Task goal => Return every record verbatim, omitting all pictures.

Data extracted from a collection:
• • • • • • •

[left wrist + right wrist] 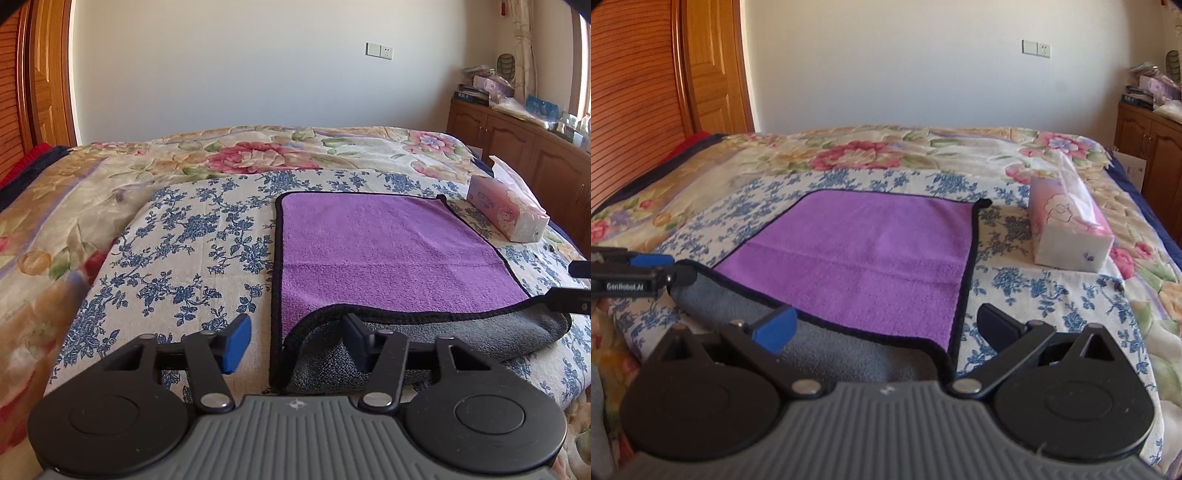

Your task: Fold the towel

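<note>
A purple towel [388, 251] with black trim and a grey underside lies on the bed; it also shows in the right wrist view [871, 258]. Its near edge is turned up and folded over, showing grey [424, 339]. My left gripper [295, 339] is open and straddles the towel's near left corner. My right gripper [886, 328] is open and straddles the near right corner. Each gripper shows at the edge of the other's view: the right one [569, 291] and the left one [635, 277]. Neither holds the cloth.
The towel rests on a blue-flowered cloth [192, 236] over a floral quilt [258, 151]. A pink tissue pack [506, 210] lies right of the towel, also in the right wrist view [1071, 229]. A wooden cabinet [517, 144] stands at right, a wooden door [713, 66] at left.
</note>
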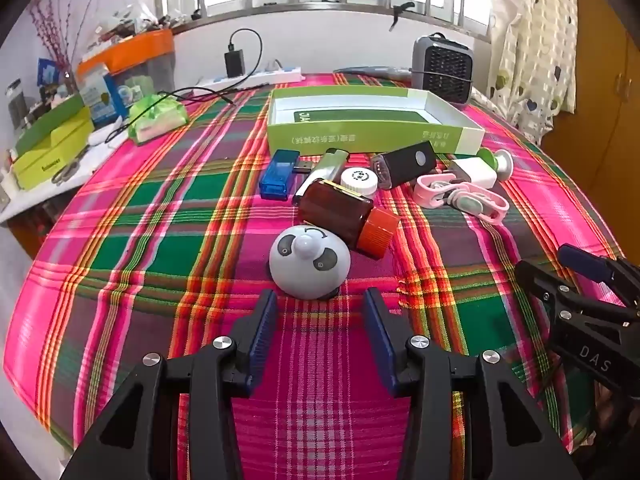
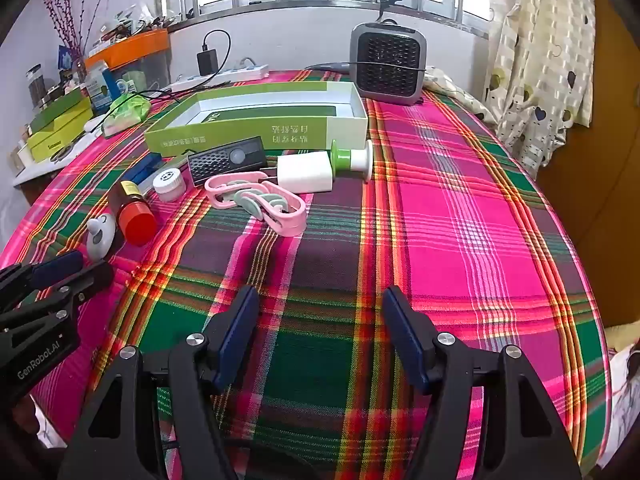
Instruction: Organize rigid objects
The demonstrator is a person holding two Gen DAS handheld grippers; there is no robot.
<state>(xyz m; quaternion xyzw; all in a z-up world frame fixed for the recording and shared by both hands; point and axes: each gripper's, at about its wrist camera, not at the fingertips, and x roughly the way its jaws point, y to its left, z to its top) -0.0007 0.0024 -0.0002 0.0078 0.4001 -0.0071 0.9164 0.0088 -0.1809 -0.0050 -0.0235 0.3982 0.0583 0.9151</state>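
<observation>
Both jaws are standing released, gripping nothing. Left gripper (image 1: pixel 320 312) is tilting down toward the panda (image 1: pixel 309 262) at twelve o'clock; right gripper (image 2: pixel 320 308) is hovering over bare cloth (image 2: pixel 460 200).

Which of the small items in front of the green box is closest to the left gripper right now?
The panda-faced white dome, just ahead of the left gripper; the orange-capped brown bottle and the rest lie farther back.
</observation>
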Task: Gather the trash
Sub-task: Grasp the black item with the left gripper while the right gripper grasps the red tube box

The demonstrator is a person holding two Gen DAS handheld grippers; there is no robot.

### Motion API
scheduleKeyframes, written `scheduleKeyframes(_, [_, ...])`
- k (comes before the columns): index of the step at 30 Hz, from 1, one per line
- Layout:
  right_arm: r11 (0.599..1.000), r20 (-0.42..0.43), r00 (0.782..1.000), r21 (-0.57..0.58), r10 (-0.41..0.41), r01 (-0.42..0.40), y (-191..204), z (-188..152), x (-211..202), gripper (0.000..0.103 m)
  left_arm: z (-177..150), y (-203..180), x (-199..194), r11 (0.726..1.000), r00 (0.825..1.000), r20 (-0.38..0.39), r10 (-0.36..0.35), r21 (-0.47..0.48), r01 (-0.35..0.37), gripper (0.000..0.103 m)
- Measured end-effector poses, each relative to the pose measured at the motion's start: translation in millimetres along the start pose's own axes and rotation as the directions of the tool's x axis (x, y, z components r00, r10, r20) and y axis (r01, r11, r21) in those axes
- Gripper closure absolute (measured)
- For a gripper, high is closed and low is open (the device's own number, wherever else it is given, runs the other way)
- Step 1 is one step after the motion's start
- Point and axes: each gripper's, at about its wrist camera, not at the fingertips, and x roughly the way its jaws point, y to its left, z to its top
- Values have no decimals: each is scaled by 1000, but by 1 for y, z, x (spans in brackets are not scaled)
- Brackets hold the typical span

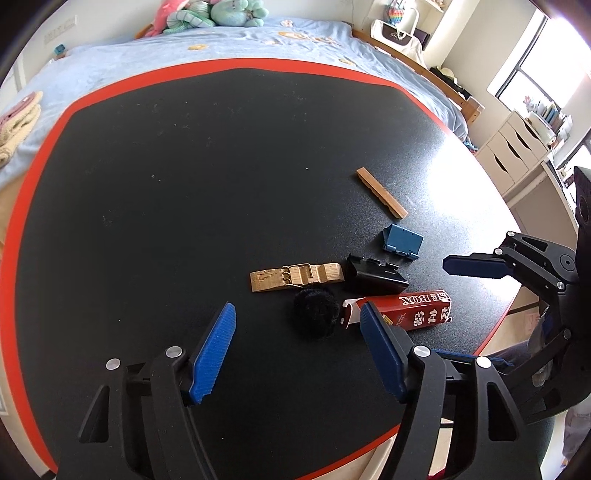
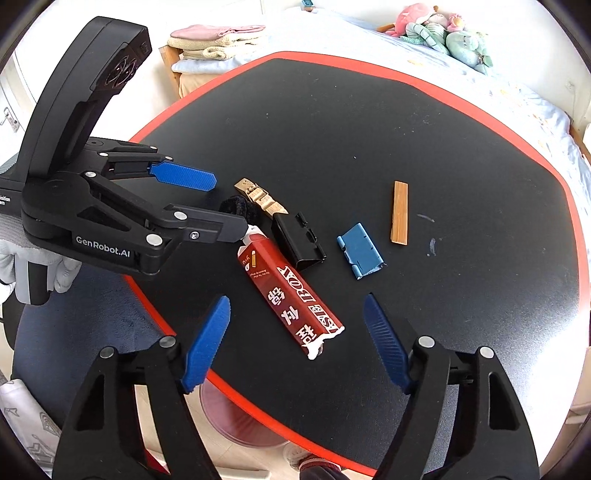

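Observation:
Trash lies on a black table with a red rim (image 1: 110,103): a red carton (image 1: 413,308) (image 2: 291,299), a black fuzzy ball (image 1: 316,308) (image 2: 240,206), a black plastic clip (image 1: 373,277) (image 2: 301,242), a blue plastic piece (image 1: 402,242) (image 2: 360,253), a wooden clip piece (image 1: 295,277) (image 2: 260,195) and a thin wooden strip (image 1: 382,192) (image 2: 400,212). My left gripper (image 1: 297,325) is open and empty, just above the ball and the carton's end. My right gripper (image 2: 297,314) is open and empty, straddling the carton's near end.
A bed with blue sheets and plush toys (image 1: 214,14) lies beyond the table. White drawers (image 1: 513,147) stand at the right. A pink bin (image 2: 236,417) sits on the floor under the table's near edge. Folded towels (image 2: 210,40) lie on the bed.

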Motion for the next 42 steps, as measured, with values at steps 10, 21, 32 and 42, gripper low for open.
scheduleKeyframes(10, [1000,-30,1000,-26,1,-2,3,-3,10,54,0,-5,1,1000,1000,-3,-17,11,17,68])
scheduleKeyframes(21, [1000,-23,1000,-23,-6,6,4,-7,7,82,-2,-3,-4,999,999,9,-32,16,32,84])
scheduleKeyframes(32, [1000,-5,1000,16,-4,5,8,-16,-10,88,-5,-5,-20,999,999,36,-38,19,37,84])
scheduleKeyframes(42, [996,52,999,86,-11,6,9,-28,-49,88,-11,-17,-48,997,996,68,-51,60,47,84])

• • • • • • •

Expected answer =>
[left wrist + right wrist] 

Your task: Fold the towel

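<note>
A purple towel [388, 251] with black trim and a grey underside lies on the bed; it also shows in the right wrist view [871, 258]. Its near edge is turned up and folded over, showing grey [424, 339]. My left gripper [295, 339] is open and straddles the towel's near left corner. My right gripper [886, 328] is open and straddles the near right corner. Each gripper shows at the edge of the other's view: the right one [569, 291] and the left one [635, 277]. Neither holds the cloth.
The towel rests on a blue-flowered cloth [192, 236] over a floral quilt [258, 151]. A pink tissue pack [506, 210] lies right of the towel, also in the right wrist view [1071, 229]. A wooden cabinet [517, 144] stands at right, a wooden door [713, 66] at left.
</note>
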Instruction: Organize rigid objects
The demonstrator is a person holding two Gen DAS handheld grippers; there is no robot.
<state>(xyz m; quaternion xyzw; all in a z-up world frame fixed for the recording and shared by both hands; point and axes: each gripper's, at about its wrist camera, not at the fingertips, and x roughly the way its jaws point, y to its left, z to its top) -0.0007 0.0024 -0.0002 0.0078 0.4001 -0.0071 0.9164 0.0088 -0.1809 -0.0050 -0.0235 0.3982 0.0583 0.9151</state>
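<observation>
Both jaws are standing released, gripping nothing. Left gripper (image 1: pixel 320 312) is tilting down toward the panda (image 1: pixel 309 262) at twelve o'clock; right gripper (image 2: pixel 320 308) is hovering over bare cloth (image 2: pixel 460 200).

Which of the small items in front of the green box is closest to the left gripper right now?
The panda-faced white dome, just ahead of the left gripper; the orange-capped brown bottle and the rest lie farther back.
</observation>
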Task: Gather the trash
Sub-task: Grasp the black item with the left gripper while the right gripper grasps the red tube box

The demonstrator is a person holding two Gen DAS handheld grippers; there is no robot.

### Motion API
scheduleKeyframes, written `scheduleKeyframes(_, [_, ...])`
- k (comes before the columns): index of the step at 30 Hz, from 1, one per line
- Layout:
  right_arm: r11 (0.599..1.000), r20 (-0.42..0.43), r00 (0.782..1.000), r21 (-0.57..0.58), r10 (-0.41..0.41), r01 (-0.42..0.40), y (-191..204), z (-188..152), x (-211..202), gripper (0.000..0.103 m)
  left_arm: z (-177..150), y (-203..180), x (-199..194), r11 (0.726..1.000), r00 (0.825..1.000), r20 (-0.38..0.39), r10 (-0.36..0.35), r21 (-0.47..0.48), r01 (-0.35..0.37), gripper (0.000..0.103 m)
- Measured end-effector poses, each relative to the pose measured at the motion's start: translation in millimetres along the start pose's own axes and rotation as the directions of the tool's x axis (x, y, z components r00, r10, r20) and y axis (r01, r11, r21) in those axes
- Gripper closure absolute (measured)
- For a gripper, high is closed and low is open (the device's own number, wherever else it is given, runs the other way)
- Step 1 is one step after the motion's start
- Point and axes: each gripper's, at about its wrist camera, not at the fingertips, and x roughly the way its jaws point, y to its left, z to its top
- Values have no decimals: each is scaled by 1000, but by 1 for y, z, x (spans in brackets are not scaled)
- Brackets hold the typical span


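Observation:
Trash lies on a black table with a red rim (image 1: 110,103): a red carton (image 1: 413,308) (image 2: 291,299), a black fuzzy ball (image 1: 316,308) (image 2: 240,206), a black plastic clip (image 1: 373,277) (image 2: 301,242), a blue plastic piece (image 1: 402,242) (image 2: 360,253), a wooden clip piece (image 1: 295,277) (image 2: 260,195) and a thin wooden strip (image 1: 382,192) (image 2: 400,212). My left gripper (image 1: 297,325) is open and empty, just above the ball and the carton's end. My right gripper (image 2: 297,314) is open and empty, straddling the carton's near end.
A bed with blue sheets and plush toys (image 1: 214,14) lies beyond the table. White drawers (image 1: 513,147) stand at the right. A pink bin (image 2: 236,417) sits on the floor under the table's near edge. Folded towels (image 2: 210,40) lie on the bed.
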
Motion for the next 42 steps, as measured, with values at steps 10, 21, 32 and 42, gripper low for open.
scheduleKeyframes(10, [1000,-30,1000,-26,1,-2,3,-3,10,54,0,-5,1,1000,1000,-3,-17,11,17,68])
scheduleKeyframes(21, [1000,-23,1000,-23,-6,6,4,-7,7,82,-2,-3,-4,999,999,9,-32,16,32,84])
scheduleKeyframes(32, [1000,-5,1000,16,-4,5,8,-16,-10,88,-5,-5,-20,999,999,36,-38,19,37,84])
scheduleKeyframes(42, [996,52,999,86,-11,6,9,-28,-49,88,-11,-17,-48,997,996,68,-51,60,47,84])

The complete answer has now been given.